ScalO-RAN: Energy-aware Network Intelligence Scaling in Open RAN
Stefano Maxenti, Salvatore D'Oro, Leonardo Bonati, Michele Polese, Antonio Capone, Tommaso Melodia
TL;DR
ScalO-RAN tackles the problem of supplying latency-guaranteed, energy-efficient scaling for AI-powered O-RAN apps in a multi-tenant Open RAN. It combines a data-driven two-segment piecewise linear latency model with a mixed-integer optimization (ISP) that jointly decides which servers to activate and how to place xApps, rApps, and dApps to satisfy per-app latency and demand while maximizing profit and minimizing energy. The approach is validated via a concrete OpenShift prototype and numerical experiments, demonstrating that latency constraints drive scaling decisions and that ScalO-RAN achieves lower energy consumption and better latency compliance than traditional load-balancing approaches. This work advances practical, energy-conscious orchestration for cloudified RAN control planes, with clear implications for scalable 5G+/6G deployments under multi-tenant, multi-vendor environments.
Abstract
Network virtualization, software-defined infrastructure, and orchestration are pivotal elements in contemporary networks, yielding new vectors for optimization and novel capabilities. In line with these principles, O-RAN presents an avenue to bypass vendor lock-in, circumvent vertical configurations, enable network programmability, and facilitate integrated Artificial Intelligence (AI) support. Moreover, modern container orchestration frameworks (e.g., Kubernetes, Red Hat OpenShift) simplify the way cellular base stations, as well as the newly introduced RAN Intelligent Controllers (RICs), are deployed, managed, and orchestrated. While this enables cost reduction via infrastructure sharing, it also makes it more challenging to meet O-RAN control latency requirements, especially during peak resource utilization. To address this problem, we propose ScalO-RAN, a control framework rooted in optimization and designed as an O-RAN rApp that allocates and scales AI-based O-RAN applications (xApps, rApps, dApps) to: (i) abide by application-specific latency requirements, and (ii) monetize the shared infrastructure while reducing energy consumption.

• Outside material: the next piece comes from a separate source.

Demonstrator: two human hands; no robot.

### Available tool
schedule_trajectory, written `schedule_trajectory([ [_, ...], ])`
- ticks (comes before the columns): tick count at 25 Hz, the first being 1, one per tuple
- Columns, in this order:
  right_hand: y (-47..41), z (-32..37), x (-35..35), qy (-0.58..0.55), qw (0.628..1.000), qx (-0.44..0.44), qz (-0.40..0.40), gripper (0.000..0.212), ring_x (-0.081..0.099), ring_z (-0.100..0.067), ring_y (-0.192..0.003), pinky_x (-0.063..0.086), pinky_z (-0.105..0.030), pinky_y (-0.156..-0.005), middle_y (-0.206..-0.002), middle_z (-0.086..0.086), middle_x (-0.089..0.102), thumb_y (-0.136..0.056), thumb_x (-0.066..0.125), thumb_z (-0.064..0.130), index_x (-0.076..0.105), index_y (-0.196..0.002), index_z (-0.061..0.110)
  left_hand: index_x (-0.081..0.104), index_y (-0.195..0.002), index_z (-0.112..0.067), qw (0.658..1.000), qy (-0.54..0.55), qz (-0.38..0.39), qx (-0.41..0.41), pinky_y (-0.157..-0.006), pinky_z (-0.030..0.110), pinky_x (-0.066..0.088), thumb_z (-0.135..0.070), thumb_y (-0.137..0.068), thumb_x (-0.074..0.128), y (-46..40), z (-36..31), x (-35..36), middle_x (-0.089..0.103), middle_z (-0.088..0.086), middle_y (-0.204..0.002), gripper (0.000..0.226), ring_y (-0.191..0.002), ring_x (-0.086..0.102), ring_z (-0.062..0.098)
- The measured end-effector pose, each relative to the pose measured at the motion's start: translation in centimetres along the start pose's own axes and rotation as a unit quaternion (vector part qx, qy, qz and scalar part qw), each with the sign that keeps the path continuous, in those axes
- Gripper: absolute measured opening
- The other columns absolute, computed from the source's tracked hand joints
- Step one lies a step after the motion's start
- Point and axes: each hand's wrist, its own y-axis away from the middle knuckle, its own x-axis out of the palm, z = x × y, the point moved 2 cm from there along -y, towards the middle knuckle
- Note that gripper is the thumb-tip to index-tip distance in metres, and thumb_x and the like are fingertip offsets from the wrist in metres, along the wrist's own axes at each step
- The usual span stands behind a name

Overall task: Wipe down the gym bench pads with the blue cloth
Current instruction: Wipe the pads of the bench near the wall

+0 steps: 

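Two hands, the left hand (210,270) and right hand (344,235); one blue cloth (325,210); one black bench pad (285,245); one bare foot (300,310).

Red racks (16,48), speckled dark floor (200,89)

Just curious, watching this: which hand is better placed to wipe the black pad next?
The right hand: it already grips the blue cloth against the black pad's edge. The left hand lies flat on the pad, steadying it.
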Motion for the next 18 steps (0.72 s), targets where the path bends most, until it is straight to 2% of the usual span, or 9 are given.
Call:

We prototype ScalO-RAN on an OpenShift cluster with base stations, RIC, and a set of AI-based xApps deployed as micro-services. We evaluate ScalO-RAN both numerically and experimentally. Our results show that ScalO-RAN can optimally allocate and distribute O-RAN applications within available computing nodes to accommodate even stringent latency requirements. More importantly, we show that scaling O-RAN applications is primarily a time-constrained problem rather than a resource-constrained one, where scaling policies must account for stringent inference time of AI applications, and not only how many resources they consume.